Although your health record is the physical property of the Residence, the information in your health record belongs to you. You have the following rights:

  • You may request that we not use or disclose your health information for a particular reason related to treatment, payment or the Residence’s general healthcare operations. We ask that such requests be made in writing on a form provided by our Residence. Although we will consider your request, please be aware that we are under no obligation to accept it or abide by it.
  • If you are dissatisfied with the manner in which or the location where you are receiving communications from us that are related to your health information, you may request that we provide you with such information by alternative means or at alterative locations. Such a request must be made in writing, and submitted to the Administrator of this Residence. We will attempt to accommodate all reasonable requests.
  • You may request to inspect and/or obtain copies of health information about you. We will provide you access to inspect your health information within 24 hours of your request. If you request copies, we shall supply them within two business days. We reserve the right to charge you a reasonable fee for supplying copies.
  • If you believe that any health information in your record is incorrect or if you believe that important information is missing, you may request that we correct the existing information or add the missing information. Such requests must be made in writing and must provide a reason to support the amendment. We ask that you use the form provided by our Residence to make such requests. For a request form, please contact the Administrator.
  • You may request that we provide you with a written accounting of all disclosures made by us during the time period for which you request (not to exceed 6 years). We ask that such requests be made in writing on a form provided by our Residence. Please note that an accounting will not apply to any of the following types of disclosures: disclosures made for reasons of treatment, payment or healthcare operations; disclosures made to you or your legal representative, or any other individual involved in your care; disclosures to correctional institutions or law enforcement officials; and disclosures for national security purposes. You will not be charged for your first accounting request in any 12-month period. However, for any requests that you make thereafter, you will be charged a reasonable, cost-based fee.
  • You have the right to obtain a paper copy of our Notice of Information Practices upon request.
  • You may revoke an authorization to use or disclose health information except to the extent that action has already been taken. Such a request must be made in writing.


For More Information Or To Report A Problem

If you have questions and would like additional information, you may contact our Residence’s Administrator at (508) 896-7046.

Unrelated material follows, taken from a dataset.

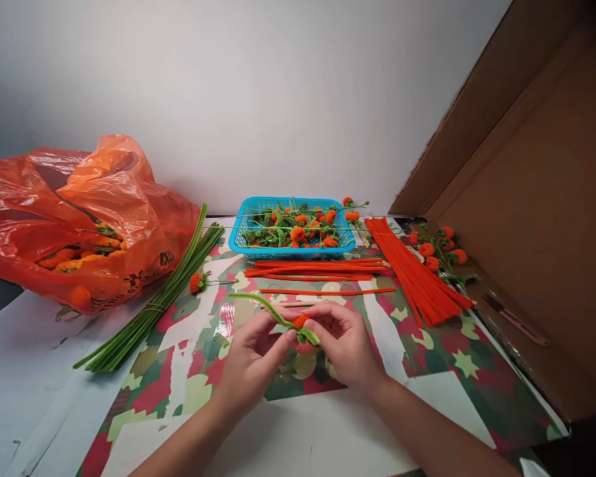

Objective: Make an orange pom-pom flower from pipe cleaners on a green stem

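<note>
1. Nearest the camera, the forearms (193, 430) reach over a white sheet (278, 437); a dragging arm could shift it.

2. At far left, a gaping orange plastic bag (144, 205) holds orange and yellow pieces. It looks soft enough to slump and spill them.

3. Beside it, green stems (139, 331) lie in a tied bundle; a left elbow swinging out might scatter them. A lone flower (196, 283) sits right of these and could be knocked.

4. At centre, the left hand (251, 354) pinches the green part of a small orange-and-green piece (300, 321), held just above the bench (179, 354). One long green end sticks out leftward; pulled unevenly, it could kink or work loose.

5. Behind, a blue basket (288, 254) holds tangled flowers. Stems jutting over its rim could snag and tip it.

6. The right hand (352, 351) grips the same piece by its orange head, thumb against fingers. Too hard a squeeze would probably flatten it.

7. Rightward, fanned orange strips (417, 271) could slide apart if brushed. Past them, a pink-handled tool (516, 321) lies by the cardboard (536, 199); its tip is too dim to identify.
</note>
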The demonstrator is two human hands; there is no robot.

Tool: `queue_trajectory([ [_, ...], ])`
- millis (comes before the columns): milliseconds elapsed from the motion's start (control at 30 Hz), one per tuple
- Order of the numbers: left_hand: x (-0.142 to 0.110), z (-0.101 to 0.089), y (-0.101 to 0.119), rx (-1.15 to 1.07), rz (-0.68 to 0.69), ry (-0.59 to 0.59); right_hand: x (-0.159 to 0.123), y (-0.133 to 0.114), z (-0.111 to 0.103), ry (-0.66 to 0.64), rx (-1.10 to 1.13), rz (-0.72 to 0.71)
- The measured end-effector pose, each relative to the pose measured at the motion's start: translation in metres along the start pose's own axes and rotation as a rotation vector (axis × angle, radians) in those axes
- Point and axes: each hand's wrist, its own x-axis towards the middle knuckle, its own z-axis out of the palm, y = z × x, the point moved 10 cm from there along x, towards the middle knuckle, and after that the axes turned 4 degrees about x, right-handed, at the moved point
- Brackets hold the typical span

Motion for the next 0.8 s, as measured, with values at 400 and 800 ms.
queue_trajectory([
  [400,-0.001,0.019,-0.034,-0.529,-0.465,-0.056,-0.015,-0.059,0.016,-0.173,-0.319,-0.551],
  [800,-0.002,0.007,-0.036,-0.133,-0.555,-0.273,-0.012,-0.044,0.023,-0.335,-0.428,-0.472],
])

If you believe that your privacy rights have been violated, you may file a complaint with us. These complaints must be filed in writing on a form provided by our Residence. The complaint form may be obtained from the Administrator and when completed should be returned to the Administrator of this Residence. You may also file a complaint with our Corporate Privacy Officer at EPOCH Senior Living. You may also file a complaint with the Secretary of the Federal Department of Health and Human Services. There will be no retaliation for filing a complaint.